Your assignment: Please output, without any change, the lines of the material below from the very first through the one with "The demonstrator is".

___ Information

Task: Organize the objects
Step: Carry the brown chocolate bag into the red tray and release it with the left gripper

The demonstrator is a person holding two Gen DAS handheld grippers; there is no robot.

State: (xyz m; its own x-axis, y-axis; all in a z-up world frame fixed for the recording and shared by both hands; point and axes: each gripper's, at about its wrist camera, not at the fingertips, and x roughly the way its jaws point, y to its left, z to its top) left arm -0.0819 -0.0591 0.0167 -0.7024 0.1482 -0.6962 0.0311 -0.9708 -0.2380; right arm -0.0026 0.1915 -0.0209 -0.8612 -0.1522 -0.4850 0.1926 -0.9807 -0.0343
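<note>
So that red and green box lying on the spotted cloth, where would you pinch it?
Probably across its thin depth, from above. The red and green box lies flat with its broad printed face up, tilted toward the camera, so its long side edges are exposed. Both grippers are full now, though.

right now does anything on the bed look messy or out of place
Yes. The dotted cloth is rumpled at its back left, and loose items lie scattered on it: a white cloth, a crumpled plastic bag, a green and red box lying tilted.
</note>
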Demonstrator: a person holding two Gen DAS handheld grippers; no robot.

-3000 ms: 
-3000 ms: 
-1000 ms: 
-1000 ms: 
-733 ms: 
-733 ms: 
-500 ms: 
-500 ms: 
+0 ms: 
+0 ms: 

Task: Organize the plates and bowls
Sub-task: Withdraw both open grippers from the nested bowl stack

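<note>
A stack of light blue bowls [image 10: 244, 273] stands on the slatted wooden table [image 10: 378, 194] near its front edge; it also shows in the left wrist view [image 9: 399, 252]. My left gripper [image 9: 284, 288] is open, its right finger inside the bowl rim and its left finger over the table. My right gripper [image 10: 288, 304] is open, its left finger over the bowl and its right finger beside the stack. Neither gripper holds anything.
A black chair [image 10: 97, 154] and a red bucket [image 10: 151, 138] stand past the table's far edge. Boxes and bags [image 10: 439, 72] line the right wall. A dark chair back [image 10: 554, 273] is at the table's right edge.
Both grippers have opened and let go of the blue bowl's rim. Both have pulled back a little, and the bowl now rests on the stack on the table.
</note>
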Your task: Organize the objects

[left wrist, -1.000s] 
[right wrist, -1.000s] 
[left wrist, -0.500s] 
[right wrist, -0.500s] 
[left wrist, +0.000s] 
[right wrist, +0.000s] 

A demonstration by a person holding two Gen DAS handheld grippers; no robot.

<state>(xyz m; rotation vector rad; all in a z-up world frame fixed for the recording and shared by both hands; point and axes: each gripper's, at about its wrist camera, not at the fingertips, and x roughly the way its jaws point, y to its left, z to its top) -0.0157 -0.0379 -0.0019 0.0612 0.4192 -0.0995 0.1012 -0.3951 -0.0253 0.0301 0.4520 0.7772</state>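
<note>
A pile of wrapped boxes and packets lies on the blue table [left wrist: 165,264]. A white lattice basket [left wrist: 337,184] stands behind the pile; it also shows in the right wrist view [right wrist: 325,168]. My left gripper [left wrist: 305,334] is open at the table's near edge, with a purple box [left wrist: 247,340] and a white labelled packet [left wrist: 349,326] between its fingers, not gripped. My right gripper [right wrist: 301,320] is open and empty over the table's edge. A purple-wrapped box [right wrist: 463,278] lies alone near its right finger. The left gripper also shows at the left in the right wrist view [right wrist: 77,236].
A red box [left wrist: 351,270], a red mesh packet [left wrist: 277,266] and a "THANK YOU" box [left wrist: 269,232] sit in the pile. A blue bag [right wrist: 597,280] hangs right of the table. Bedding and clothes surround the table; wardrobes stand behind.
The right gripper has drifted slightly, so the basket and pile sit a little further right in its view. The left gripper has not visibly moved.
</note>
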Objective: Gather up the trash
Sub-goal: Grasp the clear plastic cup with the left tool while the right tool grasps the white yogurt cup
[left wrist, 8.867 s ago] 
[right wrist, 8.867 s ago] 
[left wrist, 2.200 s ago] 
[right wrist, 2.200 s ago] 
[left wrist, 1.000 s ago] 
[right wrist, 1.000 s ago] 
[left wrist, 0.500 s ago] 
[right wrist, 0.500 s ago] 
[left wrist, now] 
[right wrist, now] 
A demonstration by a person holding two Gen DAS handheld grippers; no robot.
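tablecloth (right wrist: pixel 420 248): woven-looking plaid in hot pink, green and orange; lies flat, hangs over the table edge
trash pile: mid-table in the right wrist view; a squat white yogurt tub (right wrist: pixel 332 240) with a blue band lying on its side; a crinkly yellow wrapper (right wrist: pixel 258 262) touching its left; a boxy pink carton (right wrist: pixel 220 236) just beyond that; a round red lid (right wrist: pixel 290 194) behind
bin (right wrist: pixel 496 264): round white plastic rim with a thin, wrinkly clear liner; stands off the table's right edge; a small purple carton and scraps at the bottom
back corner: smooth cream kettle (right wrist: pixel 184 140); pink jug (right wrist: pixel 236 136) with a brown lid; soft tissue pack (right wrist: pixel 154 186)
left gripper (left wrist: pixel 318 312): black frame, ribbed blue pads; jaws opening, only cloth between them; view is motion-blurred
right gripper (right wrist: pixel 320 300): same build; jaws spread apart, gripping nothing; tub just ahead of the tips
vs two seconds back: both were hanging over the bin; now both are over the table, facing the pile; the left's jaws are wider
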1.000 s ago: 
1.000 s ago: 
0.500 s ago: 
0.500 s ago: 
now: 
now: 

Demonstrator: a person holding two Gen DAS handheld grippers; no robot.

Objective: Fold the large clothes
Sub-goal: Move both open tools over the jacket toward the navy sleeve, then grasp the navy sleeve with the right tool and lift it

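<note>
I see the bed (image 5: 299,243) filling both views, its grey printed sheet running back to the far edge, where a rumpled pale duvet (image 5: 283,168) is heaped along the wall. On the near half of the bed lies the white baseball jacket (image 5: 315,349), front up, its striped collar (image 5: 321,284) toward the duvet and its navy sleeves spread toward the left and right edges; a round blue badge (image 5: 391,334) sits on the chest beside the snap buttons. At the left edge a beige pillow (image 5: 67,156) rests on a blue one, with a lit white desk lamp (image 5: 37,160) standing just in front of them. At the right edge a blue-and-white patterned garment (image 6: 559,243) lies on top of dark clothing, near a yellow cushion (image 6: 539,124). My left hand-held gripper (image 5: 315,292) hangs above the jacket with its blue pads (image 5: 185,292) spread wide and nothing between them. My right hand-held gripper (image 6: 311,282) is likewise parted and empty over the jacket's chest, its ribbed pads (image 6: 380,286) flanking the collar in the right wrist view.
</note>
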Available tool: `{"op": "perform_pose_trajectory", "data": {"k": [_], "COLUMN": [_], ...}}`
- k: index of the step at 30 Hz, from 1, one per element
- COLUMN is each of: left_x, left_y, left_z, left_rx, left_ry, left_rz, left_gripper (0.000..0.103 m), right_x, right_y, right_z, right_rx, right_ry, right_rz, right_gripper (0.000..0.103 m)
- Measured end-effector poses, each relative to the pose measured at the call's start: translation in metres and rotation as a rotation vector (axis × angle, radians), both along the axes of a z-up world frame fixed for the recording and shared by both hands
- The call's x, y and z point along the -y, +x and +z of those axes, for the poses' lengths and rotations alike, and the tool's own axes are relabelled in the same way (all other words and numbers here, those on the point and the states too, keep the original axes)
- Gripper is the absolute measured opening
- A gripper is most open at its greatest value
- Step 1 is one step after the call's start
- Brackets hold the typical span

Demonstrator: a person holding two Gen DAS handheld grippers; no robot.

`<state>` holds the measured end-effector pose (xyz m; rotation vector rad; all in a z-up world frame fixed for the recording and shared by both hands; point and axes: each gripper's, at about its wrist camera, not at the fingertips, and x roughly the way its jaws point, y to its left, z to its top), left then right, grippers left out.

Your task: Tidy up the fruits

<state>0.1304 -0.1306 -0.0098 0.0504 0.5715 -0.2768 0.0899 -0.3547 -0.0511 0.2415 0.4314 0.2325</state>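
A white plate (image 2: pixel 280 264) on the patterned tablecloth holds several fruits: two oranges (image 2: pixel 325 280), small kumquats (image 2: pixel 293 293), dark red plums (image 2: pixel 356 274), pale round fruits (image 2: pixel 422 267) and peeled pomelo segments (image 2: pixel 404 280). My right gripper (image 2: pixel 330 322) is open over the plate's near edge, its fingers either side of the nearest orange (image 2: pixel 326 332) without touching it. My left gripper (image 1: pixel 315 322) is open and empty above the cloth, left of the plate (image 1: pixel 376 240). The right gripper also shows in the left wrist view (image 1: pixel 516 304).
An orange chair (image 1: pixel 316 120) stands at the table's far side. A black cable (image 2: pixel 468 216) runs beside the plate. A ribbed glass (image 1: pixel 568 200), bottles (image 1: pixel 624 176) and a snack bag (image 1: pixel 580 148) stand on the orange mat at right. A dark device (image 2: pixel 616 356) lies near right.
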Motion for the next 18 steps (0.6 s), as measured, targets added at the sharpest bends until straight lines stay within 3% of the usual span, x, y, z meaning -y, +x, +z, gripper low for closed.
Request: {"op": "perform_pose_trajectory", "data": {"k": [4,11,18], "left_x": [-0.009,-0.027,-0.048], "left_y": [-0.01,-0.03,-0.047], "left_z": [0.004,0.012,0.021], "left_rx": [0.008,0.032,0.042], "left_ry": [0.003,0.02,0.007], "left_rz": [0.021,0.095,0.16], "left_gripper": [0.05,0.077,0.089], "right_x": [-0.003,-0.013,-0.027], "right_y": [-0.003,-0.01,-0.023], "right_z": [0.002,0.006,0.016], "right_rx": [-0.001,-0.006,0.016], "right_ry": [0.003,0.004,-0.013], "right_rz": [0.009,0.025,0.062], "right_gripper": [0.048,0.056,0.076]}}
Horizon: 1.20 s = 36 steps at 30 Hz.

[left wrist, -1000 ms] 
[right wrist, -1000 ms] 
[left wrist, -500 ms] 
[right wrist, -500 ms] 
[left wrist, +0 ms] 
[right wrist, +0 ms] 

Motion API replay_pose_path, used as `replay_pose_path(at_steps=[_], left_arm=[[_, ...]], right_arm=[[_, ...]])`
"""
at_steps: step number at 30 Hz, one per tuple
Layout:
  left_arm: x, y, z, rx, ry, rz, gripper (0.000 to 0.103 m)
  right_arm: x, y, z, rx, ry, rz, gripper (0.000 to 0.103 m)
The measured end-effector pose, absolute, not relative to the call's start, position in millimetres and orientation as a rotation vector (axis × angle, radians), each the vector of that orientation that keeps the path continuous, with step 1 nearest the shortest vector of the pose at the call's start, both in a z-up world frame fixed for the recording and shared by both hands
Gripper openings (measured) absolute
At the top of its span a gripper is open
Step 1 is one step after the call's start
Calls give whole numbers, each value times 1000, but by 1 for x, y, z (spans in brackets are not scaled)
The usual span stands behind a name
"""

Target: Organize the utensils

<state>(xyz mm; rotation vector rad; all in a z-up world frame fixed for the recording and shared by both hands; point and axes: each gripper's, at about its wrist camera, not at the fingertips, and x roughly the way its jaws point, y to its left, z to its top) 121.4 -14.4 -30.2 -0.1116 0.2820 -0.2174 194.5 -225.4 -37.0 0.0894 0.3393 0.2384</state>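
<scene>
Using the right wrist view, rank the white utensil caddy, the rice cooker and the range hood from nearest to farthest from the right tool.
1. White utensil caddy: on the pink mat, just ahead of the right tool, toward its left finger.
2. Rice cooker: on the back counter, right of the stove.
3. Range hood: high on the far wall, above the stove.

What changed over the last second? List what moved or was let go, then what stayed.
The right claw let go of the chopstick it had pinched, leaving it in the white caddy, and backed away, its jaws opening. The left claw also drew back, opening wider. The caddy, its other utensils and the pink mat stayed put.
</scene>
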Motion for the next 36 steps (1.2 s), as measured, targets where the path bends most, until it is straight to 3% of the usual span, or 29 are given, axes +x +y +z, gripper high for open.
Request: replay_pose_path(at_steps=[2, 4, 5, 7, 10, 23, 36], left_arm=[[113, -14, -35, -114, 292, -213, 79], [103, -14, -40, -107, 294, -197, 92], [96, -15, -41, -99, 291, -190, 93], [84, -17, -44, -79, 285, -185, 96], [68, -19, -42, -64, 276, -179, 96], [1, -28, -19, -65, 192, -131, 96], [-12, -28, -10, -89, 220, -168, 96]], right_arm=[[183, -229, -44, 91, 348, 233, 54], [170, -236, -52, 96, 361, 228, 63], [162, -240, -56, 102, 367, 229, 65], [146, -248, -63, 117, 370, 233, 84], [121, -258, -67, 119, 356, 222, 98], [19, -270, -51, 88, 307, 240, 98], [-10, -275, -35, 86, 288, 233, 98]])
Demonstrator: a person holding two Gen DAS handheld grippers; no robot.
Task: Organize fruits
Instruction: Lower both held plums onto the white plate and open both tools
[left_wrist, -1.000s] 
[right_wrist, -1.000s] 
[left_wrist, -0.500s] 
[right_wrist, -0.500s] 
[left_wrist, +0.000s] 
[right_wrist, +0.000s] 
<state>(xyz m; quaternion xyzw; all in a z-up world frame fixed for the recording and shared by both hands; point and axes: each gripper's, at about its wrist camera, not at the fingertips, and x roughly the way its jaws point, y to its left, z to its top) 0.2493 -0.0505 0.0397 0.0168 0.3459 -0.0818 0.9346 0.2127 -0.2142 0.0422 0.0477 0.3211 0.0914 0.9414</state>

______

Exercise solution:
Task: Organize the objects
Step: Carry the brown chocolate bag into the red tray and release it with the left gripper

The demonstrator is a person holding two Gen DAS handheld grippers; there is no robot.

Nothing else is required to complete this exercise.